The total Se and organic Se in Schizochytrium sp. Increased significantly (P < 0.05) due to supplementation with Na2SeO3 in a dose-dependent manner (Fig. 2). However, there were no statistically significant differences between the Se conversion rates.
Effect of supplying Na2SeO3 on Se content. Different lowercase letters “abc” represent significant differences between treatments for the same data (P < 0.05).

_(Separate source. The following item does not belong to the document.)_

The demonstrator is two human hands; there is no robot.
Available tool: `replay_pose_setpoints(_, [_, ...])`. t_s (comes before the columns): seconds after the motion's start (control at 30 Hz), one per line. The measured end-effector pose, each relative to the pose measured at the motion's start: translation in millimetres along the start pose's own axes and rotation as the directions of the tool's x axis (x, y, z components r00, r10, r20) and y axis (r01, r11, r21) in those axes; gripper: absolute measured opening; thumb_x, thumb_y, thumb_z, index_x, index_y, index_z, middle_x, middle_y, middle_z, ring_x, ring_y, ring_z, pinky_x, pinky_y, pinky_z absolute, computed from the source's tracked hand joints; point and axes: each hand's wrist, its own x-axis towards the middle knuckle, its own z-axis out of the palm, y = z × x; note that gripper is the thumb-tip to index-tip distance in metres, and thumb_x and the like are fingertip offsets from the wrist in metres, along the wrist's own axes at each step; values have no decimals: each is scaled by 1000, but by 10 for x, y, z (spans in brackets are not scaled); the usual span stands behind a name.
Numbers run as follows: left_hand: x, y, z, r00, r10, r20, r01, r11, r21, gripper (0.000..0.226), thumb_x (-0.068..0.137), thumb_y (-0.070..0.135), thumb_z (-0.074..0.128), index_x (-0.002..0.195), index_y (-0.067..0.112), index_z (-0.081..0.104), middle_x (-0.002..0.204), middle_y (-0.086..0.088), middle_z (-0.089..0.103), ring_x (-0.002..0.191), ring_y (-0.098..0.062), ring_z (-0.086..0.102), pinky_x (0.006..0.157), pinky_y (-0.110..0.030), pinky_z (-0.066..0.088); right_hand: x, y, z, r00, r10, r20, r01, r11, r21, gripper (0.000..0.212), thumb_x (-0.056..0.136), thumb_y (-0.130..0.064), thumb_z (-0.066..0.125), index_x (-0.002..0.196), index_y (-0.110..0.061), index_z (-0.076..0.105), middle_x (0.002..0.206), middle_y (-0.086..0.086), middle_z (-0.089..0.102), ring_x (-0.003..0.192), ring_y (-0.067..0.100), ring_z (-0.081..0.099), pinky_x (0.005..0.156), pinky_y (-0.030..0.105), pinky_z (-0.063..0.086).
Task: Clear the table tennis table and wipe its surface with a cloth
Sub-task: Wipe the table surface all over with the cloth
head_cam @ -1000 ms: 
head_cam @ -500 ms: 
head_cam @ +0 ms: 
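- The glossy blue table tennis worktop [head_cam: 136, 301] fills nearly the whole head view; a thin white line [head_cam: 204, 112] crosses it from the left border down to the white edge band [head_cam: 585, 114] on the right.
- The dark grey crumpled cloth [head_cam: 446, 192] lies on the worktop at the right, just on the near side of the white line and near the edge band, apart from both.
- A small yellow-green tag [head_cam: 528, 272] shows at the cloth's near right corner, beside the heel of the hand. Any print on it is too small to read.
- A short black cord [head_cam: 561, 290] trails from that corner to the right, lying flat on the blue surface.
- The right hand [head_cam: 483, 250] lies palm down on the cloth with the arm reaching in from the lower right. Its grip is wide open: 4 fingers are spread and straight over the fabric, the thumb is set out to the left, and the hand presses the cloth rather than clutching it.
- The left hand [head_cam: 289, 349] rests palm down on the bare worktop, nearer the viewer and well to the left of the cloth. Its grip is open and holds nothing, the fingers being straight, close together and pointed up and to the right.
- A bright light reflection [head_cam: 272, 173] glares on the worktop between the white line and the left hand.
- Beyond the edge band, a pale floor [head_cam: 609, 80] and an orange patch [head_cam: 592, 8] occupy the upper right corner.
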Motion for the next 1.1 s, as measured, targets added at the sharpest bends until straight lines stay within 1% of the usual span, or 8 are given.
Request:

where added Se is calculated based on mass fraction of Se in Na2SeO3;
Se was not detected in control group C, so it is not shown here.
The ratio of organic Se in Schizochytrium sp. also showed a downward trend, wherein that of group T1 was significantly higher than that of the other groups; meanwhile, that of the T4 group was significantly lower than those of the T2 and T3 groups (P = 0.001 and P = 0.021). The results showed that, although the content of total Se and Organic Se increased with increasing Na2SeO3 during the fermentation process of Schizochytrium sp., the utilization efficiency of organic Se decreased. The organic Se conversion rate in group T1 was 100%. There may be two possible reasons for this result: (1) due to the low content of Na2SeO3 (0.1 mg/L) supplementation in group T1, the level of inorganic selenium was lower than the detection limit. Therefore, the organic selenium content was calculated to be 100%. (2) The utilization rate by Schizochytrium sp. may be too high for the small amount of Na2SeO3 involved, resulting in almost all of it being converted to organic Se.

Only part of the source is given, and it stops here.